Canada: Amending Loan Documents: Don’t Forget The Guarantor

Last Updated: October 14 2013
Article by Aaron Collins

A recent decision from the Court of Appeal for Ontario (the "Court of Appeal") in Royal Bank of Canada v. Samson Management & Solutions Ltd. ("Samson") highlights enforceability issues that can arise with guarantees when an underlying loan document is altered without a guarantor's consent. The facts in Samson are all too common and should give lenders pause when amending loan documentation. Ultimately, the Court of Appeal did find the subject guarantee was enforceable, but the decision underscores important practices to employ in these circumstances.

In 2005, Royal Bank of Canada ("RBC") provided a credit facility in the amount of $150,000 to Samson Management and Solutions Ltd. (the "Borrower"). The loan was secured by, among other things, a $150,000 guarantee of all of the Borrower's obligations to RBC from the spouse of the Borrower's principal, Cheryl Cusack ("Cusack"), who was not involved in the day-to-day operations of the Borrower. Cusack's guarantee was in RBC's standard form and was bolstered by a certificate of independent legal advice provided by Cusack's lawyer.

In 2006, RBC agreed to increase the loan amount to $250,000. Cusack gave a new $250,000 guarantee in favour of RBC (the "2006 Guarantee"), on the same terms as her earlier guarantee. Once again, Cusack received independent legal advice. RBC and Samson then later agreed to increase the loan amount on two separate occasions, first to $500,000, and then to $750,000. At the time of both increases, RBC had no contact with, and did not request a new guarantee from, Cusack. The Borrower's business failed in 2011. RBC made demand on Cusack for the amount of the 2006 Guarantee, and brought a motion for summary judgment. Cusack brought a cross-motion for summary judgment seeking to have the 2006 Guarantee declared unenforceable because the increase of the underlying obligations was a material alteration to which she did not consent.

The Ontario Superior Court of Justice (the "Superior Court") found in favour of Cusack, on the basis that the increase of the Borrower's debt carried considerably greater risk to Cusack, she had not consented to such a material change and common law principles dictate that, where a guarantor has not consented to material alterations to a loan document, the guarantor will be released from liability.

The Court of Appeal agreed that the loan increases were a material change to the underlying obligations without Cusack's consent, and that, at common law, the change would have released Cusack from liability under the 2006 Guarantee. However, the Court of Appeal noted that there is a circumstance where the common law release of liability will not operate: if the guarantee contains clear language permitting a debtor and lender to make changes to the underlying loan document without the guarantor's consent. The underlying principle is that a guarantor can contract out of the protection provided by the common law, provided that the language is clear.

It was here that the Court of Appeal found the Superior Court's analysis deficient. When there is a material change in the underlying obligations without a guarantor's consent, the analysis must extend further to examine if, in the language of the guarantee and the context in which it was given, the guarantor contracted out of the right to the common law release of liability.

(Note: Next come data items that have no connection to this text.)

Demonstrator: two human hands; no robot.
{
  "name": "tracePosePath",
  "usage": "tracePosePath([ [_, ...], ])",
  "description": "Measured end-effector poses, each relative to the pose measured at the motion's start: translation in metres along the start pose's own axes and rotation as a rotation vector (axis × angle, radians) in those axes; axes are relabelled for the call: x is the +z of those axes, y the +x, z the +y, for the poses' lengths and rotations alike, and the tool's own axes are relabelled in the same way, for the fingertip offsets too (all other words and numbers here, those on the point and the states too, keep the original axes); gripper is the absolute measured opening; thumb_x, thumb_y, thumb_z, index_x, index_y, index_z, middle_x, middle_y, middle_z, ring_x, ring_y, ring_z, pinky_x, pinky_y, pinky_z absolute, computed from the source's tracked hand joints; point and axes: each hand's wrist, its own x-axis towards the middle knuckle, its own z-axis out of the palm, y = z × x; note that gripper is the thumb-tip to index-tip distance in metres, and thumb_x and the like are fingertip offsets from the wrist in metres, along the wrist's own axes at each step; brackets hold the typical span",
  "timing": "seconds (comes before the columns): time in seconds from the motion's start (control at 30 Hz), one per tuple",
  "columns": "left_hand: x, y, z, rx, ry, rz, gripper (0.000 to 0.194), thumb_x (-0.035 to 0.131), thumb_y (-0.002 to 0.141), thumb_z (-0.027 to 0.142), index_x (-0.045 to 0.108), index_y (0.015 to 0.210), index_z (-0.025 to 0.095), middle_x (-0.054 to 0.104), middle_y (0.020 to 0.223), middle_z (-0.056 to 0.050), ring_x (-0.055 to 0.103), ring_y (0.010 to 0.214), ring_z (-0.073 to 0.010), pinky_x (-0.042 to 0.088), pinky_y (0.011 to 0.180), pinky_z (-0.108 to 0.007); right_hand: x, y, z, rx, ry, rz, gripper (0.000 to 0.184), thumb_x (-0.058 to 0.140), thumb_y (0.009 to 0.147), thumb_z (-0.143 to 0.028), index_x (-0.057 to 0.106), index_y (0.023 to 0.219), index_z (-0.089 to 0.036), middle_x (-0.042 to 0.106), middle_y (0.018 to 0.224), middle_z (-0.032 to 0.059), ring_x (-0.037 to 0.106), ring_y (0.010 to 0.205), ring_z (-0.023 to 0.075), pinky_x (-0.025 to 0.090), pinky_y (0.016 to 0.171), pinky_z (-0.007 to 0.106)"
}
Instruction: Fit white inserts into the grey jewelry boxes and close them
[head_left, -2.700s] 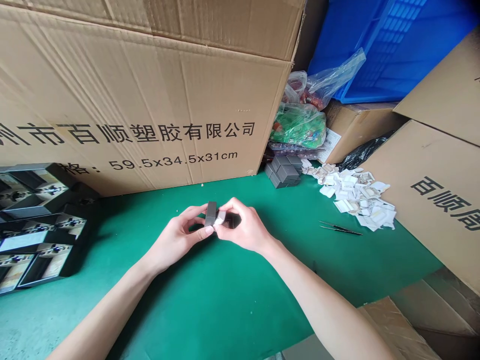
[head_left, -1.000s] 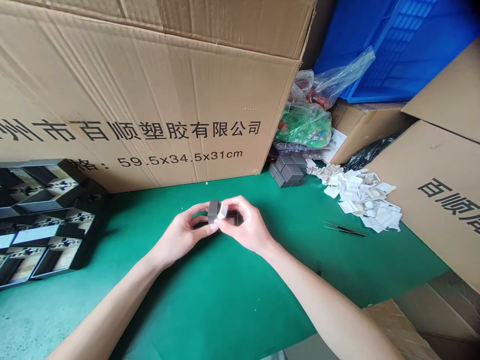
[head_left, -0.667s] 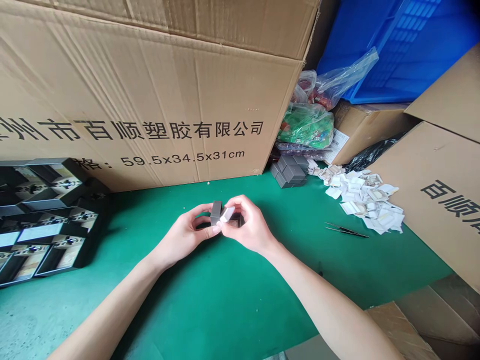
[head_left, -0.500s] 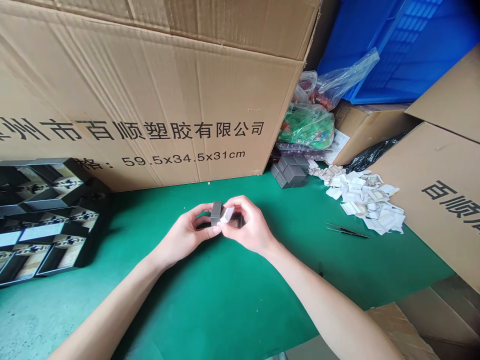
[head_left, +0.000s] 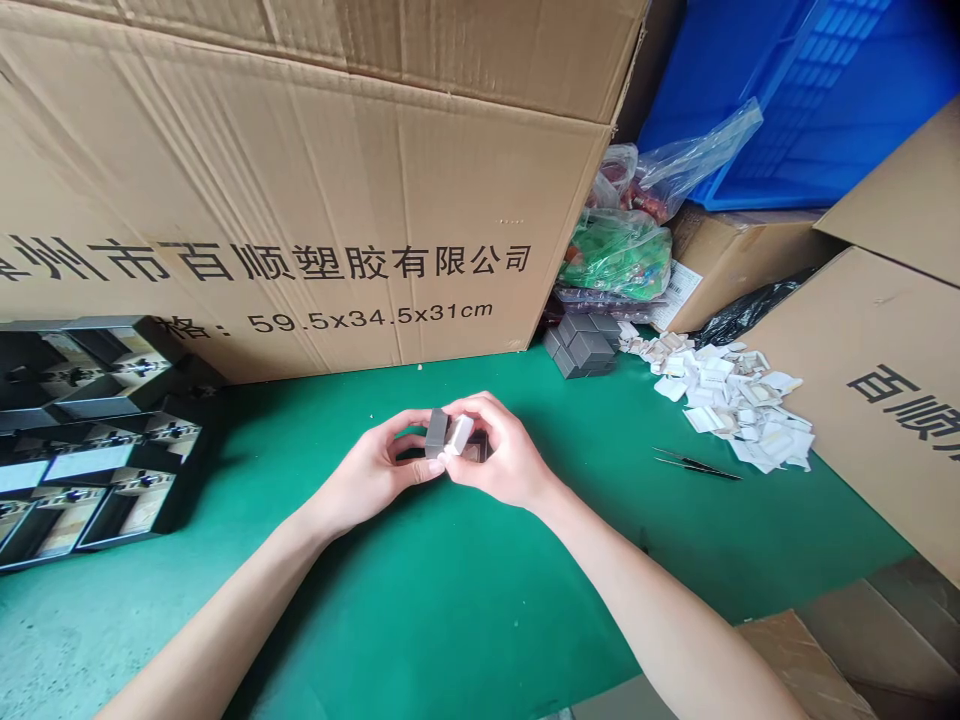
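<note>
Above the green tabletop (head_left: pixel 420 600), my left hand (head_left: pixel 375 468) grips a small dark grey box (head_left: pixel 435 434), thumb in front and fingers behind. The box looks hinged open, and its other half shows partly behind the fingers of my right hand (head_left: pixel 504 458). My right thumb and fingertips are closed on a small white padded insert (head_left: pixel 459 434), tilted against the box. Whether the insert sits partly inside the box cannot be made out. Tweezers (head_left: pixel 697 464) lie to the right, near a heap of similar white pieces (head_left: pixel 739 405).
Open black boxes (head_left: pixel 97 420) are stacked at the left. A large carton (head_left: pixel 300 200) stands behind. Closed grey boxes (head_left: pixel 581 345), plastic bags (head_left: pixel 619 255) and a blue crate (head_left: pixel 795 90) are at the back right; another carton (head_left: pixel 885 370) borders the right side.
The white insert has come further into view between my hands and its tilt has changed. Both hands stay together on the box. The whole view has shifted slightly.
</note>
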Motion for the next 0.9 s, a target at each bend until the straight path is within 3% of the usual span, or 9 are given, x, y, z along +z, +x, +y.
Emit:
tracePosePath([
  [0.23, 0.002, 0.0, 0.001, -0.014, 0.008, 0.034, 0.05, 0.08, 0.078, 0.035, 0.061, 0.121, 0.021, 0.064, 0.132, -0.011, 0.065, 0.11, -0.0275, 0.053, 0.097, -0.044, -0.002, 0.001, -0.001, 0.151, 0.157, -0.026, 0.045, 0.076, 0.072, -0.024, 0.052, 0.11, -0.024, 0.066, 0.105, 0.0016, 0.066, 0.096, 0.0171, 0.054, 0.088, 0.033],
  [0.6, 0.0, 0.001, 0.001, -0.017, 0.045, 0.051, 0.058, 0.079, 0.079, 0.036, 0.058, 0.13, 0.019, 0.063, 0.135, -0.012, 0.066, 0.11, -0.0269, 0.052, 0.099, -0.044, -0.001, 0.001, 0.01, 0.065, 0.159, 0.038, 0.037, 0.079, 0.071, -0.027, 0.06, 0.103, -0.022, 0.06, 0.115, 0.0049, 0.069, 0.099, 0.0174, 0.057, 0.093, 0.034],
  [0.8, 0.0, 0.001, 0.003, -0.041, 0.058, 0.066, 0.064, 0.079, 0.079, 0.039, 0.058, 0.135, 0.018, 0.063, 0.137, -0.013, 0.065, 0.115, -0.0288, 0.049, 0.104, -0.047, -0.002, 0.001, 0.007, 0.122, 0.15, 0.007, 0.042, 0.078, 0.076, -0.031, 0.06, 0.113, -0.023, 0.067, 0.113, 0.0044, 0.069, 0.104, 0.0185, 0.056, 0.097, 0.036],
  [0.9, -0.001, 0.001, 0.002, -0.058, 0.076, 0.088, 0.069, 0.078, 0.079, 0.041, 0.055, 0.139, 0.017, 0.064, 0.137, -0.012, 0.064, 0.117, -0.0297, 0.049, 0.105, -0.048, -0.001, 0.001, 0.006, 0.087, 0.143, 0.032, 0.034, 0.078, 0.077, -0.029, 0.06, 0.106, -0.023, 0.068, 0.106, 0.0028, 0.07, 0.099, 0.0173, 0.057, 0.095, 0.036],
])
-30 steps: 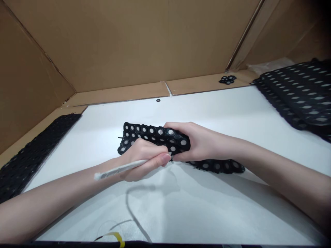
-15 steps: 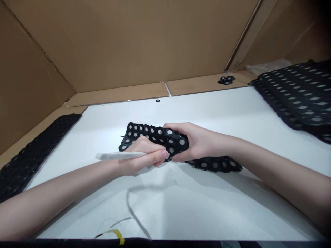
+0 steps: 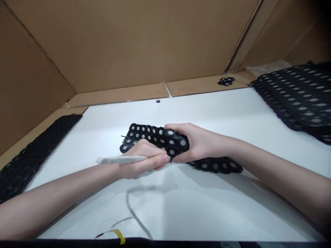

In this instance, the 2006 Guarantee contained broad provisions allowing RBC to make alterations to the amount, interest rate and other terms of the Borrower's debt and required that Cusack would pay, on demand, all debts and liabilities of the Borrower to RBC, present or future, subject to the limitations contained therein. In the Court of Appeal's view, the language of the 2006 Guarantee was clear and the fact that Cusack received independent legal advice pointed to a clear and unequivocal waiver of the right to common law protection. As a result, the Court of Appeal reversed the Superior Court decision, found that Cusack had contracted out of her right to be notified of material alterations and granted summary judgment to RBC.

There are a few lessons for lenders to take from Samson. First, always ensure that your forms of guarantee include clear, unequivocal language whereby a guarantor contracts out of the right to consent to future changes to terms in a loan document. Second, where an individual guarantor is not involved in the day-to-day operations of a debtor, it is wise to have that guarantor seek independent legal advice on his/her guarantee. Finally, when amending loan documentation, the best practice, whenever possible, is to have guarantors acknowledge the new terms or provide a new guarantee confirmed by the guarantor.

The content of this article is intended to provide a general guide to the subject matter. Specialist advice should be sought about your specific circumstances.